### GOAL OF THE EXERCISE
Your result will be the set of lines with "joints", copied from the material below.
(RECORDED INFORMATION Opens)
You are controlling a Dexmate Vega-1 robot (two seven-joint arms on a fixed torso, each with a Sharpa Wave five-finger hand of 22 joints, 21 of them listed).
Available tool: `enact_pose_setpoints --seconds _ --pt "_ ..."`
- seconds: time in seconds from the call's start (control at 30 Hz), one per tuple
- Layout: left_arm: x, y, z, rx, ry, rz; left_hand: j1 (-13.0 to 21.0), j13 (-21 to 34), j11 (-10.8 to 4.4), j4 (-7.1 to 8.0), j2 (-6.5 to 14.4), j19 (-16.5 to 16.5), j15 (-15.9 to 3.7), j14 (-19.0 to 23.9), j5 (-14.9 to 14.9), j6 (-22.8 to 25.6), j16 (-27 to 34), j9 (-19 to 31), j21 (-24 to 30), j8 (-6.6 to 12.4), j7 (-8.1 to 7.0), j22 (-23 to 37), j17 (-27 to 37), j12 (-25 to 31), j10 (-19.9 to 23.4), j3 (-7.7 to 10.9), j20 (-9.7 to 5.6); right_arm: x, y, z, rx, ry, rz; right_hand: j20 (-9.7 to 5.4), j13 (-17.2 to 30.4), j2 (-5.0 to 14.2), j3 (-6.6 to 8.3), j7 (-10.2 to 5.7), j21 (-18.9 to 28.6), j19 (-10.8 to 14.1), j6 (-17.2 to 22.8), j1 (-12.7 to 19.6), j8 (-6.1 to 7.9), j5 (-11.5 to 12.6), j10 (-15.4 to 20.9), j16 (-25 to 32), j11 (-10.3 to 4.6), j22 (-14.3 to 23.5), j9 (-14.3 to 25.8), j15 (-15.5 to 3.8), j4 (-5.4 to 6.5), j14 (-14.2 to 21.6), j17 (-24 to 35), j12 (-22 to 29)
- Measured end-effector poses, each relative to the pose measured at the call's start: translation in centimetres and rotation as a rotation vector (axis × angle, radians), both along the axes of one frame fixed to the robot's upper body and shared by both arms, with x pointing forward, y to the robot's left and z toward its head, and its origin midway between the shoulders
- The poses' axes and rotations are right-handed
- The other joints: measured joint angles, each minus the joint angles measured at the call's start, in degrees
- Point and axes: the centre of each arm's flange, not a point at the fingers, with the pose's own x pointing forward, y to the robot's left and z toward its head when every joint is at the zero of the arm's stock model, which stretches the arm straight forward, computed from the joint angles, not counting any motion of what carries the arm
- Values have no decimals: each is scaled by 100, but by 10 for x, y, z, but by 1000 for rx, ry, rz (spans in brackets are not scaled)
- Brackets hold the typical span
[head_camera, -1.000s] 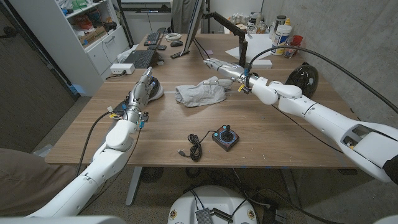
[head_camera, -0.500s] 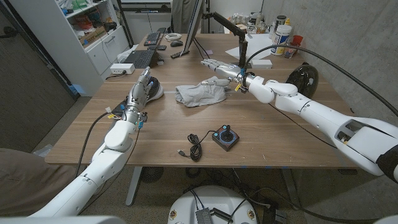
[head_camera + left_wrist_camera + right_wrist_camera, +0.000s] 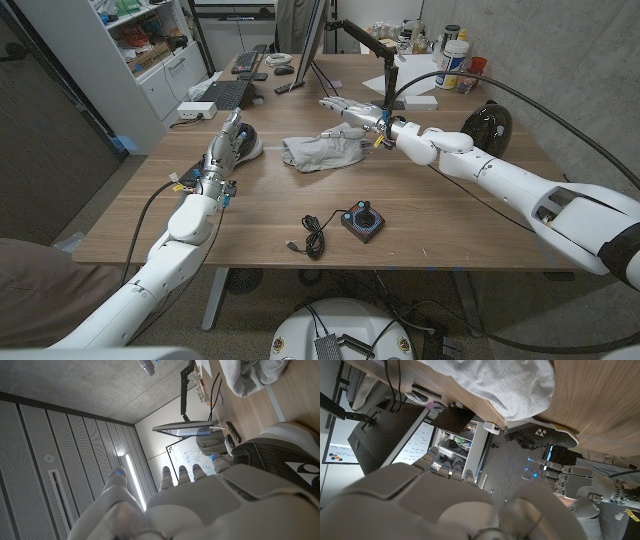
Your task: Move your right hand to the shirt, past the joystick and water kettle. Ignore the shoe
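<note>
- The worktop (image 3: 450, 225) carries the grey shirt (image 3: 320, 152), crumpled in a loose heap just under and ahead of the right hand (image 3: 350, 111) fingers (image 3: 330, 101); it looks soft, light and floppy, best gathered at a raised fold.
- The right hand hovers with fingers spread and released, holding nothing.
- The left hand (image 3: 228, 145) stands beside the shoe (image 3: 249, 146), fingers straight and empty; whether they touch it I cannot tell.
- The joystick (image 3: 364, 221) sits well behind the right fingers.
- No kettle is clearly recognisable.

The right hand (image 3: 350, 110) reaches toward upper centre, fingers extended, apparently holding nothing. The left hand (image 3: 225, 150) sits centre-left, fingers straight.
</note>
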Motion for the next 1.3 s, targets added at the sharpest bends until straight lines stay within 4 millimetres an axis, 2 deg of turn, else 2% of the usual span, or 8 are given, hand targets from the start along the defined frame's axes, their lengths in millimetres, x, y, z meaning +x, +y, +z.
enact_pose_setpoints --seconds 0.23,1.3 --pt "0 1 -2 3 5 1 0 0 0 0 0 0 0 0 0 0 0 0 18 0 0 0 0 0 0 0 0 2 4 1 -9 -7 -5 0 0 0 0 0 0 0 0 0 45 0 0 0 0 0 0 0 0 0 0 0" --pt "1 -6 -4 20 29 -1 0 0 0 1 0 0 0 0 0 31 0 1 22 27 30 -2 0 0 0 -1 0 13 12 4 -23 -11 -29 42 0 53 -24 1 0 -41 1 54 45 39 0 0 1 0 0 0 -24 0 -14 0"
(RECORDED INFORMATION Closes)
### EXERCISE RESPONSE
You are controlling a Dexmate Vega-1 robot (two seven-joint arms on a fixed torso, each with a Sharpa Wave five-finger hand of 22 joints, 21 of them listed).
- The other joints: measured joint angles, each minus the joint angles measured at the call's start, in degrees

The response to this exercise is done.